Start of Block

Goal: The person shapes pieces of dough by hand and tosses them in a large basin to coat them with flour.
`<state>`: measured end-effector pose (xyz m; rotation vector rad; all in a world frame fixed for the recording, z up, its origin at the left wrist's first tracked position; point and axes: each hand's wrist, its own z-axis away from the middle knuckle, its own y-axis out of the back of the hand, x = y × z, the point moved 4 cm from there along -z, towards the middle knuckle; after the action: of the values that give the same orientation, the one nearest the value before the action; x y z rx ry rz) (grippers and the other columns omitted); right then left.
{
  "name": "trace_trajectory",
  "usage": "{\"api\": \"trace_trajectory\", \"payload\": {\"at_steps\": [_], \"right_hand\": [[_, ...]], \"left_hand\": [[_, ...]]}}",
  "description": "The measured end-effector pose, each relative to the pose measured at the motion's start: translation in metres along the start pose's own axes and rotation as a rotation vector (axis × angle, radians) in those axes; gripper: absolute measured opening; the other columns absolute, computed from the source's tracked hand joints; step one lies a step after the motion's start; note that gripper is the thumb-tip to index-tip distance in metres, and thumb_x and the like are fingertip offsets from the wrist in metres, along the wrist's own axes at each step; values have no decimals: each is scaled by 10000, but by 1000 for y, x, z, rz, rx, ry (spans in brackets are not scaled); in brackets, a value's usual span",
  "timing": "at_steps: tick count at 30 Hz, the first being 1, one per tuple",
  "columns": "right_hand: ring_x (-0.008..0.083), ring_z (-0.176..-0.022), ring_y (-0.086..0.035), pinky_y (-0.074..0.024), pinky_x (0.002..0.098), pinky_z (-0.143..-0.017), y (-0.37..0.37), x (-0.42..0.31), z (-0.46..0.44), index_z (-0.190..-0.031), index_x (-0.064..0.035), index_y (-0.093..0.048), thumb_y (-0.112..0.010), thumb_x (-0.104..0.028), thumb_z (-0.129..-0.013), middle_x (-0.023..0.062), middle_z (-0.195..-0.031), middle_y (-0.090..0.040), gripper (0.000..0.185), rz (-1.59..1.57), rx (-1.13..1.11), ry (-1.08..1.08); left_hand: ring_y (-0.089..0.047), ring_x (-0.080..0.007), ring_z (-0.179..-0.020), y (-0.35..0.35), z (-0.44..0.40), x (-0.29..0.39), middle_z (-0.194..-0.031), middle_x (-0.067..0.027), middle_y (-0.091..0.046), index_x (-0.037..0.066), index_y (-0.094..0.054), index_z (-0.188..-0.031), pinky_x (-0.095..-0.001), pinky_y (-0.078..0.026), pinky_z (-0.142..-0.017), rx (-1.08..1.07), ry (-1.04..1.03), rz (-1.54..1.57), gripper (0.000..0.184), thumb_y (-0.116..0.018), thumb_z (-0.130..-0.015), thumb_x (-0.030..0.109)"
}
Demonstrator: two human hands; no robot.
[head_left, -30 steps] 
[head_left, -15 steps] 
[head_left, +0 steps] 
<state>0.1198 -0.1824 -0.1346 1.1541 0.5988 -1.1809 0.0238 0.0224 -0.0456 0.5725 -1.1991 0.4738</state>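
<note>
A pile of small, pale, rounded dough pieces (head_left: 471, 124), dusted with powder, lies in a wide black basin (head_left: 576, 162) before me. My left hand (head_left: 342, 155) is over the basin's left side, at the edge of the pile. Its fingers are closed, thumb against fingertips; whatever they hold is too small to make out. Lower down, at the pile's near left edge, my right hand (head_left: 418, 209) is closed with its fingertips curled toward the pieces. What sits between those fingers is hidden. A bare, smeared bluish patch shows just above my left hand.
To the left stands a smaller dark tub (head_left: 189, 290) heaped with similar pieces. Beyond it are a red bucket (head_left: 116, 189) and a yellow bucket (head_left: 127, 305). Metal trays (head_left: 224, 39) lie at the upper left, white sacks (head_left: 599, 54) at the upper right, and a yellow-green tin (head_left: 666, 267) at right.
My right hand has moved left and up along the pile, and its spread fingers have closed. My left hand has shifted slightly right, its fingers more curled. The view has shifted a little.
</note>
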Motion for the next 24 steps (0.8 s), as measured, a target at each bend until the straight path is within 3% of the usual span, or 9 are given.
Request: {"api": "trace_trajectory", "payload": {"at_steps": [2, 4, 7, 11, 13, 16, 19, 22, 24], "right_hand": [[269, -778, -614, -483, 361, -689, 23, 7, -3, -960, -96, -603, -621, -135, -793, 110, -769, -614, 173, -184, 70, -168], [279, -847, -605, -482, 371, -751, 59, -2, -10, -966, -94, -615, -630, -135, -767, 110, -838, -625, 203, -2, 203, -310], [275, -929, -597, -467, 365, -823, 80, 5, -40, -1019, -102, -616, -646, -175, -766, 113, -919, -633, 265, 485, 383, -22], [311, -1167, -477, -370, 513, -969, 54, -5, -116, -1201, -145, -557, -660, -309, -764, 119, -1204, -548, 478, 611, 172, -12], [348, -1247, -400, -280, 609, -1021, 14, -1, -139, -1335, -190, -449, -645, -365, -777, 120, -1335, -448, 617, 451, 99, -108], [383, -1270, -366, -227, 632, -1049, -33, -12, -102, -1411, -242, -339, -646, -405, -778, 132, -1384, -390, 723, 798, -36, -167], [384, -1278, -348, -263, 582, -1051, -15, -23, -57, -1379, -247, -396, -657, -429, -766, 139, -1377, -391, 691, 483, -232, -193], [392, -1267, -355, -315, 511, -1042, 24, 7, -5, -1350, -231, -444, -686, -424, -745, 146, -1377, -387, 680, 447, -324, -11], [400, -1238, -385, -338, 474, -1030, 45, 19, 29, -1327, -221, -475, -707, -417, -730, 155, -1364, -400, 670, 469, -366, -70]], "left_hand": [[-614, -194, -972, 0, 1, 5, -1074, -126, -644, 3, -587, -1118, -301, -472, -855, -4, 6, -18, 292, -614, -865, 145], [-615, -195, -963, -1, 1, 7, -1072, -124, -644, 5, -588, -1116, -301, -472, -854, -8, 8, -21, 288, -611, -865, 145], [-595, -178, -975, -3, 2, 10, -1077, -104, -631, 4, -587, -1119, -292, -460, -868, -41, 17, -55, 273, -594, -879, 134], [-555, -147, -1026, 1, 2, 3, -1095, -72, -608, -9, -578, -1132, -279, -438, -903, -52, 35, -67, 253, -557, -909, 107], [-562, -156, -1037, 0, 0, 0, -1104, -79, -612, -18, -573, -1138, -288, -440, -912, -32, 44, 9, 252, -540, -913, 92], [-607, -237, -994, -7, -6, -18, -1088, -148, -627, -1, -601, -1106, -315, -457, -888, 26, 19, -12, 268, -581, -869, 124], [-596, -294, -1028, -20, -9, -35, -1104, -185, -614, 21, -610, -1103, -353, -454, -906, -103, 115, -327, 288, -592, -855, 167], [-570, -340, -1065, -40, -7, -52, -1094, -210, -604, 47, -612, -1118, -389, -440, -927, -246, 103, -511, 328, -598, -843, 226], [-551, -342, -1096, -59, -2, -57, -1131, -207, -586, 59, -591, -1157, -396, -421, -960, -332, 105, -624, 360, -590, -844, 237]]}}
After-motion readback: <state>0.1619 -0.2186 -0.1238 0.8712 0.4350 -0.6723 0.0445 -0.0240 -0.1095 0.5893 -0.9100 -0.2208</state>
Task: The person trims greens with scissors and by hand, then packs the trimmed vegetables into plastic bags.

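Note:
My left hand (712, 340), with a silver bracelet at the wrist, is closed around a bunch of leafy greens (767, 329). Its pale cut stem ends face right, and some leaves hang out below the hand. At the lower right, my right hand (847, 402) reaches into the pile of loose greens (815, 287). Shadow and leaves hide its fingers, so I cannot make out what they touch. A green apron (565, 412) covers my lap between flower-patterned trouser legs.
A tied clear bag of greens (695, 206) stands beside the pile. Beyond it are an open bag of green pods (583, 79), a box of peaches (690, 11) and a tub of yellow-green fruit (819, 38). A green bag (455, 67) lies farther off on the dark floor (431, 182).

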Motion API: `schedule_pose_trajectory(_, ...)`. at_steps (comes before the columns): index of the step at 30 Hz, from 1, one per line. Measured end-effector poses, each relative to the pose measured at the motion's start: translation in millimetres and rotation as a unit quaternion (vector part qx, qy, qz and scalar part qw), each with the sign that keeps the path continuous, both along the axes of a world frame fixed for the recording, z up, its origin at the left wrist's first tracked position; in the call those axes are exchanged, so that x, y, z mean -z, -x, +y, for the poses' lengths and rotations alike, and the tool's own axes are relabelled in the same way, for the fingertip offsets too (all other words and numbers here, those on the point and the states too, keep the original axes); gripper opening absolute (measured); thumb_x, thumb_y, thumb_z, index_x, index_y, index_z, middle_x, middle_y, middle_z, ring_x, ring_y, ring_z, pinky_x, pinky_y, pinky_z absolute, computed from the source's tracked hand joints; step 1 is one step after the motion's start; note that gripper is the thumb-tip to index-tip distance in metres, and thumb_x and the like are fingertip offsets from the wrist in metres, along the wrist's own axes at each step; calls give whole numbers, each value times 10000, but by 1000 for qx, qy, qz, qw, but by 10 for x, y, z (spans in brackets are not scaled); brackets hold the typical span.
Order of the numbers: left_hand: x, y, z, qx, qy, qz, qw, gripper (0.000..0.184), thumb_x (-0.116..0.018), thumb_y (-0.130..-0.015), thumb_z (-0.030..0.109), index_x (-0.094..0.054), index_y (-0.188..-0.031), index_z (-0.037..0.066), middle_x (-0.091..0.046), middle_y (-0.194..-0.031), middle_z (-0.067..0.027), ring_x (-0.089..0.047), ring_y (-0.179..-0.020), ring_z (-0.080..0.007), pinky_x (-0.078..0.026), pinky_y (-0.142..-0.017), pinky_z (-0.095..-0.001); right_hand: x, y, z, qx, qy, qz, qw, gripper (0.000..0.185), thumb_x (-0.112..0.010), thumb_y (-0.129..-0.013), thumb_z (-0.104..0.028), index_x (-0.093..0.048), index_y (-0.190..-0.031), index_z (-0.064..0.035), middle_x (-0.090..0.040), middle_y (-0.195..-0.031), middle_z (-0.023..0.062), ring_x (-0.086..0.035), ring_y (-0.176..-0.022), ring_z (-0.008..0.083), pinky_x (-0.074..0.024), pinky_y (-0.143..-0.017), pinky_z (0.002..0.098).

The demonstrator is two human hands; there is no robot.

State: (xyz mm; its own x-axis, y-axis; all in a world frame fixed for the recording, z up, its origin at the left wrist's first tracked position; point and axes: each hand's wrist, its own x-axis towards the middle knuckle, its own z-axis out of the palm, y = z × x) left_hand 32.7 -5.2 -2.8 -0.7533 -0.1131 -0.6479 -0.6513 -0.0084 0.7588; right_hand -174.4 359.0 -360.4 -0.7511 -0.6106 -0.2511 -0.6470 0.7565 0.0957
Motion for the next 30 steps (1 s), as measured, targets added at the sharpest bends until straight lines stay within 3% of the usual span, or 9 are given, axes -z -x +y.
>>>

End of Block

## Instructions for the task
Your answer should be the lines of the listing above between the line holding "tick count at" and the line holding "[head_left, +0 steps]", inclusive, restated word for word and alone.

## Answer for the task
  "timing": "at_steps: tick count at 30 Hz, the first being 1, one per tuple",
  "columns": "right_hand: ring_x (-0.008..0.083), ring_z (-0.176..-0.022), ring_y (-0.086..0.035), pinky_y (-0.074..0.024), pinky_x (0.002..0.098), pinky_z (-0.143..-0.017), y (-0.37..0.37), x (-0.42..0.31), z (-0.46..0.44), index_z (-0.190..-0.031), index_x (-0.064..0.035), index_y (-0.093..0.048), thumb_y (-0.112..0.010), thumb_x (-0.104..0.028), thumb_z (-0.129..-0.013), middle_x (-0.023..0.062), middle_z (-0.195..-0.031), middle_y (-0.090..0.040), gripper (0.000..0.185), rz (-1.59..1.57), rx (-1.13..1.11), ry (-1.08..1.08); left_hand: ring_y (-0.089..0.047), ring_x (-0.080..0.007), ring_z (-0.179..-0.020), y (-0.35..0.35), z (-0.44..0.40), x (-0.29..0.39), middle_z (-0.194..-0.031), middle_x (-0.067..0.027), middle_y (-0.091..0.046), index_x (-0.037..0.066), index_y (-0.094..0.054), index_z (-0.188..-0.031), pinky_x (-0.095..-0.001), pinky_y (-0.078..0.026), pinky_z (-0.142..-0.017), rx (-1.08..1.07), ry (-1.04..1.03), rz (-1.54..1.57), gripper (0.000..0.184), thumb_y (-0.116..0.018), thumb_z (-0.130..-0.015), thumb_x (-0.030..0.109)"
}
Demonstrator: two human hands; no robot.
[head_left, -30 steps] 
[head_left, -15 steps] 
[head_left, +0 steps] 

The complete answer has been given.